I wanted so badly to hold him and hug him, but something in me wouldn't let that happen. I just looked back at my father and we sat there in silence, all three of us, together for about thirty minutes. It was one of those moments where I couldn't, didn't, want to say anything. I was tired of being sad and angry and just done with everything that was going on. Jamison. My father. There was nothing else to be said. I just needed more time to think. I wondered what I'd done wrong in all these years. I was just now realizing that I'd abandoned my father, denied my true feelings about being without him for so long. What else was I hiding from myself?
Jamison and I left the nursing home together. I kissed my father and promised I'd be back the next day for what Jamison called Granola Wednesday. Then, he said, it was funny to watch my father refuse to eat granola. He'd put it in his mouth himself and then spit it out.
“Can I come see Tyrian to night?” Jamison asked after walking me to my car.
“Sure,” I replied. “I don't think he has any plans.”
“Great.”
“And can you bring my thick bathrobe from the bathroom,” I asked. It was getting colder outside and Aunt Luchie's old house had an icy draft.
“No,” he said surprising me.
“Excuse me?” I asked, getting into the car.
“I said, âNo.'”
“Jamison,” I said, “I don't have time to play games with you.” I tried to close the car door but he wouldn't let me.
“I need you to understand that I fully intend on getting you back, Kerry,” he said. “Whatever you want. Whatever you need. I'm going to give it to you. But I want you back. I want you home.”

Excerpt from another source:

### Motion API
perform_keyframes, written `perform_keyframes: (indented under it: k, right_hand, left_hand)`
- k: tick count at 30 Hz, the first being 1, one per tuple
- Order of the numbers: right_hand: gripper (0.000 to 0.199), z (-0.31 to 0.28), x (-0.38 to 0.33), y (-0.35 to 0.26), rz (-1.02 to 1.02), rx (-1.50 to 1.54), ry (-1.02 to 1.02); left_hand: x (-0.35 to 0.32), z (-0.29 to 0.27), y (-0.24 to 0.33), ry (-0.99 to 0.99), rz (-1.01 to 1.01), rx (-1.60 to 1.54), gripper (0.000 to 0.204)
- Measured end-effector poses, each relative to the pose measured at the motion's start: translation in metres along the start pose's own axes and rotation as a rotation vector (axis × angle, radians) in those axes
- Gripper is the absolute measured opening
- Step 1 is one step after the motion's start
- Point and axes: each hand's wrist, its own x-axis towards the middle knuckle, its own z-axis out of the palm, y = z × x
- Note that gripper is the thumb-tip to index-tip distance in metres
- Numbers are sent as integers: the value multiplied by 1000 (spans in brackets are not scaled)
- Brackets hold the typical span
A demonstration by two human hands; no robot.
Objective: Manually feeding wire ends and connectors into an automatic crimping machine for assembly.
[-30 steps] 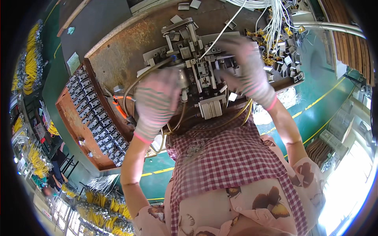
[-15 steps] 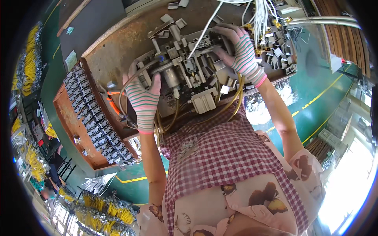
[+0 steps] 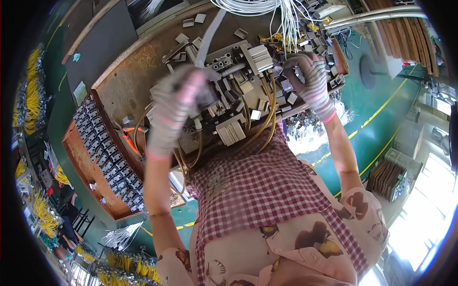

“You can't have that. You already made your decision.”
“Yeah,” he said, “and it was on a cold February morning when I agreed to distract a girl at a Spelman dance for my best friend.”
“Stop it,” I said, pulling at the car door.
“I fucked it up. I know I fucked it up, but I didn't do this all by myself,” he said. And then we were both crying. I still had my hands on the door, but my fingers unraveled slowly.
“There's so much shit we deal with every day . . . from everyone around us that sometimes it seems impossible for us to just be. To just be in love.” He pulled me out of the car and into his arms. “I wonder sometimes, Kerry, that if we'd met in another lifetime without all of the stuff would we be okay. If I could love you as much as I could and you could do the same and no one could come between us. You know what I'm talking about?”